● Work order: Please write out exactly the lines from the opening of the listing through the line that holds "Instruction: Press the", including both, and nothing else; no pictures.
Segment Start: Collected data
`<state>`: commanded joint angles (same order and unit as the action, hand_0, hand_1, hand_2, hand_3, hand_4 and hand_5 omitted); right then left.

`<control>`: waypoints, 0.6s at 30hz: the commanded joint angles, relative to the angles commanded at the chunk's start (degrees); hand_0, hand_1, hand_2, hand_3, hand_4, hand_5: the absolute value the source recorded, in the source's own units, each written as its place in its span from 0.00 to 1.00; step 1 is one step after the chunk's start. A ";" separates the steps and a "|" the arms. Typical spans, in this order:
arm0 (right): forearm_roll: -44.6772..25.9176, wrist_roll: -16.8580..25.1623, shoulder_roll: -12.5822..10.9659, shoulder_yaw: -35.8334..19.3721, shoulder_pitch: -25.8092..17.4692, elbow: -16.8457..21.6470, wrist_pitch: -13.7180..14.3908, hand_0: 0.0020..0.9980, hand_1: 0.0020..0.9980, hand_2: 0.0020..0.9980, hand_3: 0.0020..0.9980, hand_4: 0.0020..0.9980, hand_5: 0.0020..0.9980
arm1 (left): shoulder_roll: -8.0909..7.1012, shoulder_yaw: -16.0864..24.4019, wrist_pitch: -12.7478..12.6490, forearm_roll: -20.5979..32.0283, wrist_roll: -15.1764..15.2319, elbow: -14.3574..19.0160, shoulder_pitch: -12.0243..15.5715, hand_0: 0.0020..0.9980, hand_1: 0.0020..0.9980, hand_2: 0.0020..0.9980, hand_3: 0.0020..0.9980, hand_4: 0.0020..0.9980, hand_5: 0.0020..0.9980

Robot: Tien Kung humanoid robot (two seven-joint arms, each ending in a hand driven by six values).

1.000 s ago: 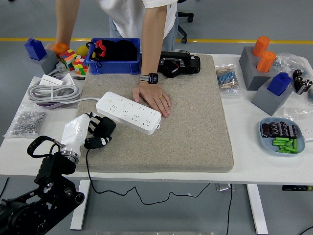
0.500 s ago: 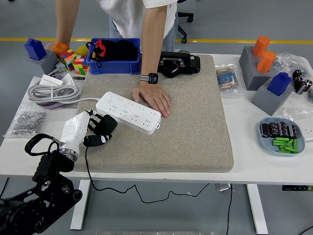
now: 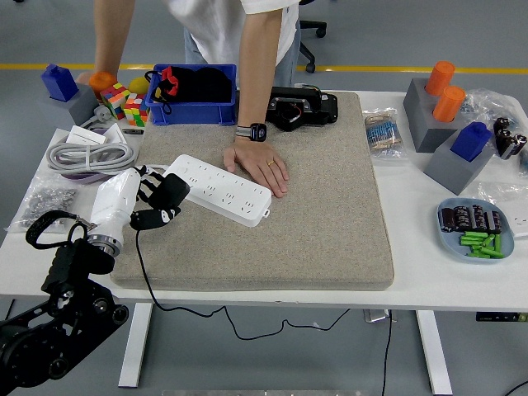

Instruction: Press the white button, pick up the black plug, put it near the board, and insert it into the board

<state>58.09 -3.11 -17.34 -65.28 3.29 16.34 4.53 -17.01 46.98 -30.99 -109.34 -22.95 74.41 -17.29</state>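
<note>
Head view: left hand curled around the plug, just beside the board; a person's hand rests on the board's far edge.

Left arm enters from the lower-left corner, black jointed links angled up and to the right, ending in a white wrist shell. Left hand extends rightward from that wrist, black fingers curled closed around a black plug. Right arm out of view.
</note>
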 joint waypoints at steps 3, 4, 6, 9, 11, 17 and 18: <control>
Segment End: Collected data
● Solution for this problem:
`<state>`: commanded joint angles (same order and unit as the action, hand_0, hand_1, hand_2, hand_3, hand_4 and hand_5 omitted); right then left.

`<control>`: waypoints, 0.6s at 30hz: the commanded joint angles, relative to the angles commanded at the chunk's start (degrees); hand_0, hand_1, hand_2, hand_3, hand_4, hand_5: the absolute value the source recorded, in the source's own units, each written as its place in its span from 0.00 to 1.00; step 1 is one step after the chunk's start. A ";" separates the steps and a "|" the arms. Typical spans, in this order:
arm0 (right): forearm_roll: -44.6772..25.9176, wrist_roll: -16.8580..25.1623, shoulder_roll: -12.5822..10.9659, shoulder_yaw: -35.8334..19.3721, shoulder_pitch: -25.8092..17.4692, elbow: -16.8457..21.6470, wrist_pitch: -13.7180..14.3908, hand_0: 0.0020..0.9980, hand_1: 0.0020..0.9980, hand_2: 0.0020..0.9980, hand_3: 0.0020..0.9980, hand_4: 0.0020..0.9980, hand_5: 0.0020..0.9980
arm1 (left): shoulder_roll: -8.0909..7.1012, shoulder_yaw: -16.0864..24.4019, wrist_pitch: -12.7478..12.6490, forearm_roll: -20.5979..32.0283, wrist_roll: -15.1764..15.2319, elbow: -14.3574..19.0160, shoulder_pitch: -12.0243..15.5715, hand_0: 0.0020..0.9980, hand_1: 0.0020..0.9980, hand_2: 0.0020..0.9980, hand_3: 0.0020..0.9980, hand_4: 0.0020..0.9980, hand_5: 0.0020..0.9980

Robot: Tien Kung humanoid robot (two seven-joint arms, each ending in a hand driven by six values).

1.000 s ago: 
0.500 s ago: 
now: 

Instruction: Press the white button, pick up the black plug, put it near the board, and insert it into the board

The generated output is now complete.